BEGIN DATASET SECTION

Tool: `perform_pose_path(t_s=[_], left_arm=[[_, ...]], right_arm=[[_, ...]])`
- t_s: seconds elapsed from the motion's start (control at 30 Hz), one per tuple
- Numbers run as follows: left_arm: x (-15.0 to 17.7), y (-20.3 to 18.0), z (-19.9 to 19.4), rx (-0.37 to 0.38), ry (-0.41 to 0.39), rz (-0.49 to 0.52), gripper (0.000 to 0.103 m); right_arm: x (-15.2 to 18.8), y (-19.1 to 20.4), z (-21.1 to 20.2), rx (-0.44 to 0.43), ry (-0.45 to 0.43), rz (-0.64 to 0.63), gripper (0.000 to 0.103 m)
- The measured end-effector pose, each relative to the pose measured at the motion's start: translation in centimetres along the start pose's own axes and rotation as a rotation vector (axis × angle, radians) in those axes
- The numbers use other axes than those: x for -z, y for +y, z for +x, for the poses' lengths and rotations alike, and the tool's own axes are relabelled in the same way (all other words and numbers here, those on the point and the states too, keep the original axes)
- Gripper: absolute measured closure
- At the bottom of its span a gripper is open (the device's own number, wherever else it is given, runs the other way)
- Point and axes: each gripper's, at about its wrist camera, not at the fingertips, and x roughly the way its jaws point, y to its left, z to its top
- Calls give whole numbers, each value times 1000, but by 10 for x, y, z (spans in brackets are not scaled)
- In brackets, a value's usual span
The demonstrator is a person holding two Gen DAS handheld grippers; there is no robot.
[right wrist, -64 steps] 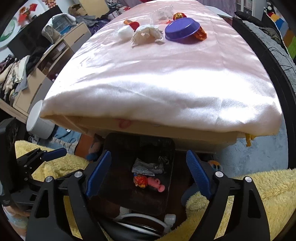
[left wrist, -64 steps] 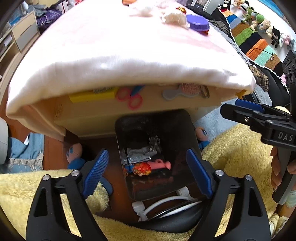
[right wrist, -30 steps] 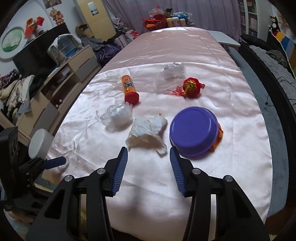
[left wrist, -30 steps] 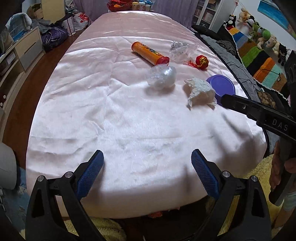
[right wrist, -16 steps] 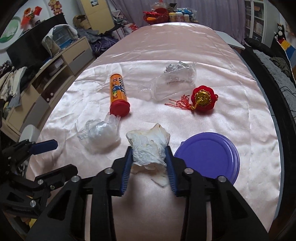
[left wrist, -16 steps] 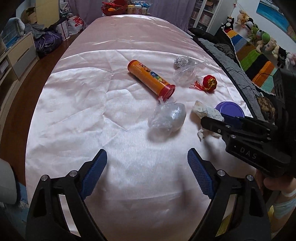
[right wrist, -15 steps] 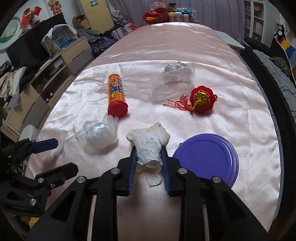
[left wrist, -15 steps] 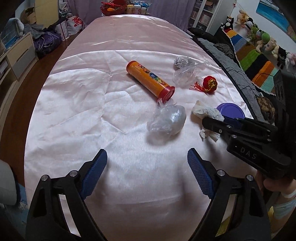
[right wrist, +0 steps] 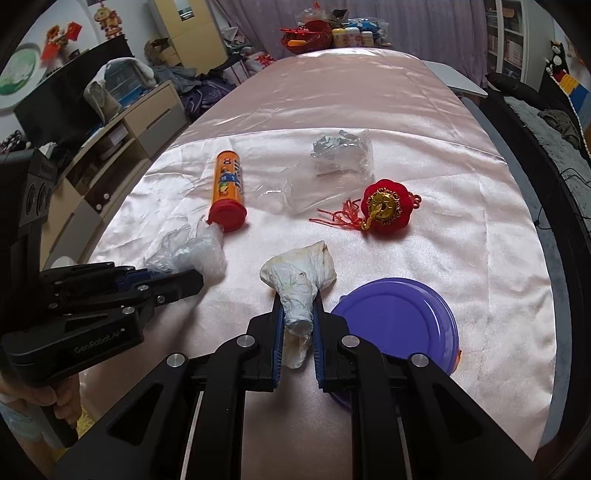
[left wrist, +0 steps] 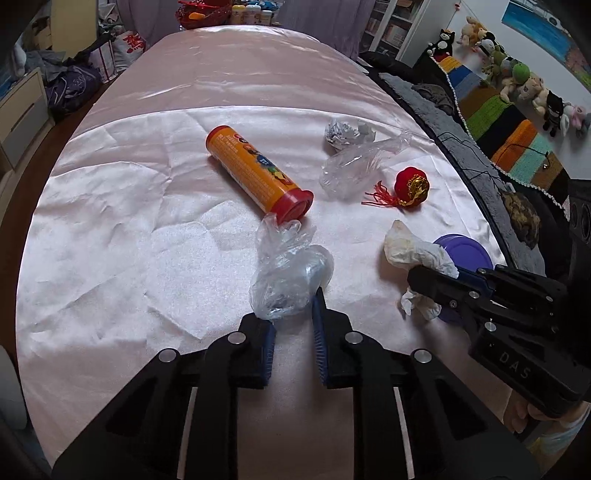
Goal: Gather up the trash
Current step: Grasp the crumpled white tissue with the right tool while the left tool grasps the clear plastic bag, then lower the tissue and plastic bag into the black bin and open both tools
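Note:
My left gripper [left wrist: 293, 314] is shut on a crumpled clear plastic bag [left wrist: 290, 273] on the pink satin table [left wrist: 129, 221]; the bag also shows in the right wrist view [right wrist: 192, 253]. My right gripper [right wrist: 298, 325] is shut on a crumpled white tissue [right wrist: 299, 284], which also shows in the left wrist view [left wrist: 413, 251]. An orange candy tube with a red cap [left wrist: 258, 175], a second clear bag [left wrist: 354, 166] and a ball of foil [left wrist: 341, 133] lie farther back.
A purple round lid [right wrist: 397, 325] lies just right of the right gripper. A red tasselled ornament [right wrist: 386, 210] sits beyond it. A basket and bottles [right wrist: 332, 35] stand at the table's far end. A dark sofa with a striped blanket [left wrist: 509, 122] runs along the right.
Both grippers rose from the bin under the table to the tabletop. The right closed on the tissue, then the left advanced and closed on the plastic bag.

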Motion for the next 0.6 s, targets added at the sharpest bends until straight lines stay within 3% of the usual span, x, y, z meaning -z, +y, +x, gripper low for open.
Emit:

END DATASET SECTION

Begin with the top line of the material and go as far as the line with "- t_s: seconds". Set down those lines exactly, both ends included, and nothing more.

PROBLEM SOLUTION>
Tool: `perform_pose_path(t_s=[_], left_arm=[[_, ...]], right_arm=[[_, ...]])`
- t_s: seconds elapsed from the motion's start (control at 30 Hz), one per tuple

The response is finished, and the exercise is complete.